La ligne 18 vue à travers le prisme du Conseil d'État
Avec sept autres associations, France Nature Environnement Île-de-France a déposé un recours en Conseil d’État contre le décret n° 2021-26 du 14 janvier 2021, modifiant le décret initial de déclaration d’utilité publique (DUP) de la ligne 18 (Orly-Versailles) du Grand Paris Express (GPE), dont la Société du Grand Paris (SGP) est le maître d’ouvrage. Ce recours ayant été rejeté par le Conseil d’État, nous présentons une analyse critique de ses prises de position.
La modification comportait trois volets, mais notre recours portait uniquement sur la refonte complète de l’évaluation socio-économique du projet de ligne 18 ; pour la SGP, cette révision s’imposait car le bilan socio-économique (les avantages escomptés du projet diminués des coûts estimés) était très faible, alors qu’entre-temps les coûts avaient considérablement augmenté, si bien que le bilan passait dans le rouge.

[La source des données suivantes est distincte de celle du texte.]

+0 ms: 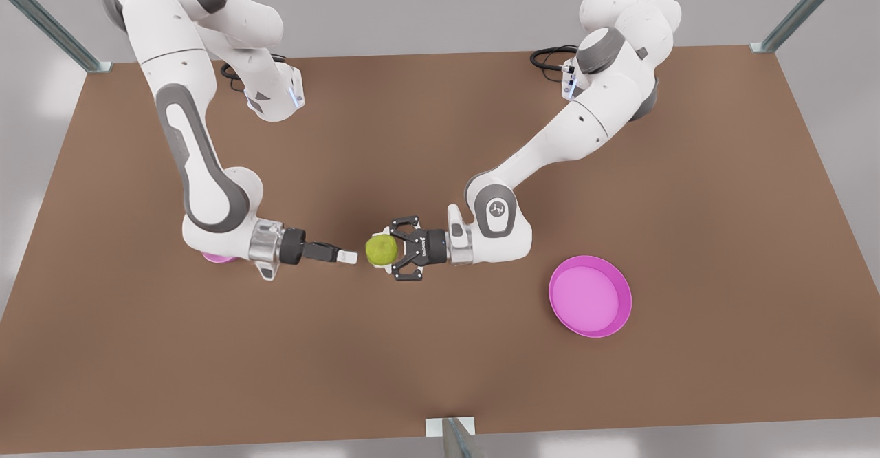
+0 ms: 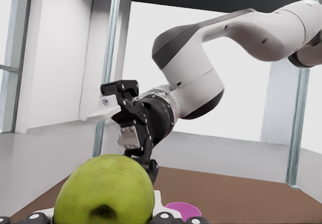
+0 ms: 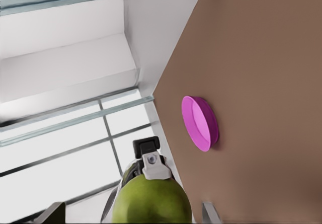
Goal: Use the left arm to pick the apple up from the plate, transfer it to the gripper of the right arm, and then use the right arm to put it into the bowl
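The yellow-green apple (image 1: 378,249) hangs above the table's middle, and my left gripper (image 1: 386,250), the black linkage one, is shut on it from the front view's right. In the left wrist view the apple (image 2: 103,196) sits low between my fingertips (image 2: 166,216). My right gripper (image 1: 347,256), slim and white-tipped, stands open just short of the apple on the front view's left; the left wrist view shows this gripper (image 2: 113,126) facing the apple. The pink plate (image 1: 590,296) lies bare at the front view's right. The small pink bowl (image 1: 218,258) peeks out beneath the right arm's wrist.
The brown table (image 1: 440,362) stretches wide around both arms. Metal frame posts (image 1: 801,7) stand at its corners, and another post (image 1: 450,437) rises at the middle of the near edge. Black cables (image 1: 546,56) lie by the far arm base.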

S’inspirant de près des conclusions du rapporteur public, dont nous avons pris connaissance tardivement, le Conseil d’État a rejeté notre requête le 22 juin 2022. Ce jugement contraste singulièrement avec certaines décisions courageuses prises par le Conseil d’État en faveur de l’environnement et contre des positions de l’État.
Dans notre dossier de presse, nous analysons ces conclusions en détail, pour aboutir au constat que l’argumentation est particulièrement légère et empreinte d’un parti pris scandaleux, les fins (le rejet du recours) semblant justifier les moyens (les conclusions). Une bonne partie des moyens que nous avons mis en avant est totalement passée sous silence, au point où on est en droit de se demander si notre mémoire en réplique, répondant au mémoire en défense de la SGP, a bien été lu par le rapporteur public. C’est le cas, entre autres, de notre mise en évidence du tour de passe-passe ayant permis à la SGP de produire un bilan socio-économique faussement positif. Cela vaut pour la ligne 18, mais également pour la ligne 17 Nord malgré l’arrêt des projets EuropaCity sur le Triangle de Gonesse et Terminal 4 à Roissy. Tout ceci est particulièrement décevant de la part de la plus haute juridiction administrative et nous estimons qu’on ne peut en rester là.
Entre-temps, la réalisation du tronçon Orly-Saclay de la ligne 18 est trop avancée (mise en service prévue pour 2026-2027) pour pouvoir la remettre en cause. En revanche, celle du tronçon Saclay-Versailles, le plus destructeur, peut encore être stoppée. À cette fin, nous demandons que le gouvernement déclare un moratoire sur les lignes 18 Ouest et 17 Nord et fasse effectuer de nouvelles évaluations socio-économiques par des experts indépendants (de préférence étrangers pour éviter qu’ils aient été formés dans le même moule que les porteurs des projets).
À ce sujet, voir aussi la lettre ouverte adressée à Elisabeth Borne.
Dans notre perception, l’État (au sens de sa structure technocratique) falsifie et maquille la réalité pour faire passer ses projets. Mais les véritables commanditaires et promoteurs de ces projets ne sont-ils pas à chercher parmi les élus territoriaux, « bâtisseurs » aux frais de l’État ?
La question mériterait une enquête journalistique approfondie.